Without the images, repeat every line of the listing exactly.

──────── DATA EXCERPT ────────

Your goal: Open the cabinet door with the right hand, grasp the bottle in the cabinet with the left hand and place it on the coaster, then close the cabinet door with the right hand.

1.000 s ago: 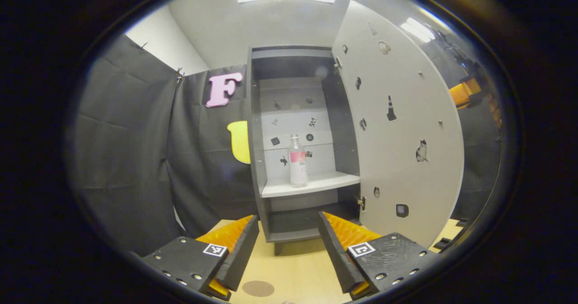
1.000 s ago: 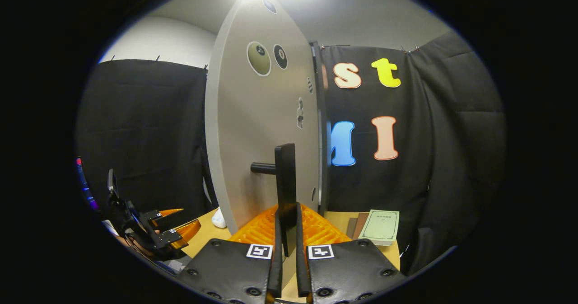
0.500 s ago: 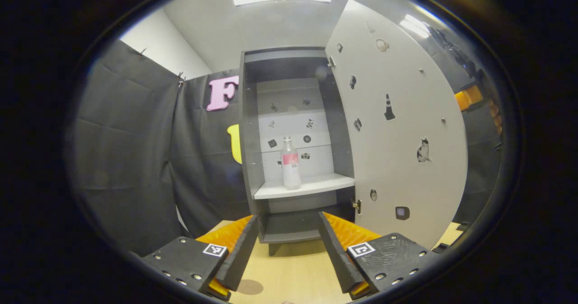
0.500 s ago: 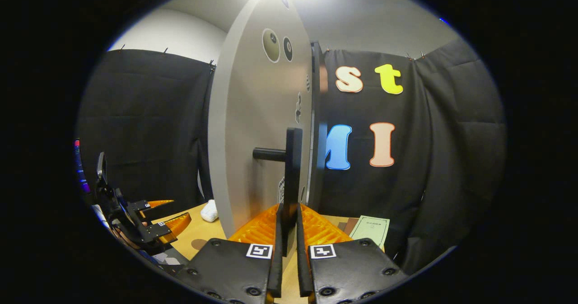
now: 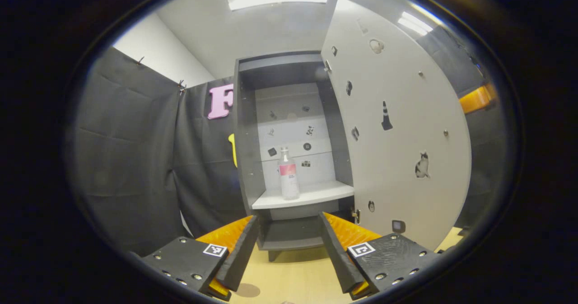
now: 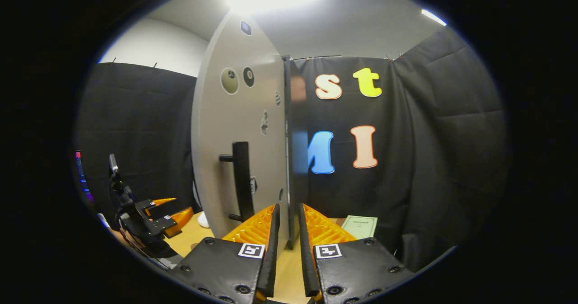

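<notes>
The door (image 5: 397, 128) stands wide open, and the bottle (image 5: 288, 180) stands upright on the cabinet's (image 5: 246, 159) white shelf (image 5: 316, 193). The left gripper (image 5: 288, 243) faces it from well back, fingers spread and empty. The right gripper (image 6: 287, 245) holds nothing, its fingers nearly together, with the handle (image 6: 242, 180) just off to its left.

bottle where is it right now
In the left gripper view the bottle stands upright on the cabinet's white shelf, towards its left end, ahead of the open left gripper, with the door swung open on its right.
</notes>
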Available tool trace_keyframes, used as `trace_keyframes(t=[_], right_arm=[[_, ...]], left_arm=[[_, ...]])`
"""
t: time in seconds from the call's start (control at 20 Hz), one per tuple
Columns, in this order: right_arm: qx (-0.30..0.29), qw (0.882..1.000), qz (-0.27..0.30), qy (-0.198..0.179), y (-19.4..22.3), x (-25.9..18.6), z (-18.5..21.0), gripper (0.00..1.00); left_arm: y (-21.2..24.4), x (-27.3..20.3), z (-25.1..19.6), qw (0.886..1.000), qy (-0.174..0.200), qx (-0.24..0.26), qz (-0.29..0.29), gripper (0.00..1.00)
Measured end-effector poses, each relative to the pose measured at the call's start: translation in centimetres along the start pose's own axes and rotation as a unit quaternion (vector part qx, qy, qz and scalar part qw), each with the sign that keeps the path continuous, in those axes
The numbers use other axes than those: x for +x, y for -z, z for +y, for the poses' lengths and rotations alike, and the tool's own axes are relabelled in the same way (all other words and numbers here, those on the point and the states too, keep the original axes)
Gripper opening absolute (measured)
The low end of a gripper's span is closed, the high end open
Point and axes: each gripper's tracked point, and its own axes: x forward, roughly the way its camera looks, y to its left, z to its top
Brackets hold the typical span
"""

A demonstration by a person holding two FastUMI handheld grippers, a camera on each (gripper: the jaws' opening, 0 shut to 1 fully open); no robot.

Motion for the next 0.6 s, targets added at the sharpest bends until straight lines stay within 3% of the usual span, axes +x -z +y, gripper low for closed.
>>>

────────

**OUTPUT:**
Your goal: Open the cabinet door with the right hand, grasp the bottle in the cabinet with the left hand and place it on the coaster, then close the cabinet door with the right hand.

1.000 s ago: 
1.000 s ago: 
0.500 s ago: 
0.500 s ago: 
now: 
now: 

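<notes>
The door (image 5: 397, 128) stands wide open, and the bottle (image 5: 288, 180) stands upright on the cabinet's (image 5: 246, 159) white shelf (image 5: 316, 193). The left gripper (image 5: 288, 243) faces it from well back, fingers spread and empty. The right gripper (image 6: 287, 245) holds nothing, its fingers nearly together, with the handle (image 6: 242, 180) just off to its left.

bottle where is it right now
In the left gripper view the bottle stands upright on the cabinet's white shelf, towards its left end, ahead of the open left gripper, with the door swung open on its right.
</notes>
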Available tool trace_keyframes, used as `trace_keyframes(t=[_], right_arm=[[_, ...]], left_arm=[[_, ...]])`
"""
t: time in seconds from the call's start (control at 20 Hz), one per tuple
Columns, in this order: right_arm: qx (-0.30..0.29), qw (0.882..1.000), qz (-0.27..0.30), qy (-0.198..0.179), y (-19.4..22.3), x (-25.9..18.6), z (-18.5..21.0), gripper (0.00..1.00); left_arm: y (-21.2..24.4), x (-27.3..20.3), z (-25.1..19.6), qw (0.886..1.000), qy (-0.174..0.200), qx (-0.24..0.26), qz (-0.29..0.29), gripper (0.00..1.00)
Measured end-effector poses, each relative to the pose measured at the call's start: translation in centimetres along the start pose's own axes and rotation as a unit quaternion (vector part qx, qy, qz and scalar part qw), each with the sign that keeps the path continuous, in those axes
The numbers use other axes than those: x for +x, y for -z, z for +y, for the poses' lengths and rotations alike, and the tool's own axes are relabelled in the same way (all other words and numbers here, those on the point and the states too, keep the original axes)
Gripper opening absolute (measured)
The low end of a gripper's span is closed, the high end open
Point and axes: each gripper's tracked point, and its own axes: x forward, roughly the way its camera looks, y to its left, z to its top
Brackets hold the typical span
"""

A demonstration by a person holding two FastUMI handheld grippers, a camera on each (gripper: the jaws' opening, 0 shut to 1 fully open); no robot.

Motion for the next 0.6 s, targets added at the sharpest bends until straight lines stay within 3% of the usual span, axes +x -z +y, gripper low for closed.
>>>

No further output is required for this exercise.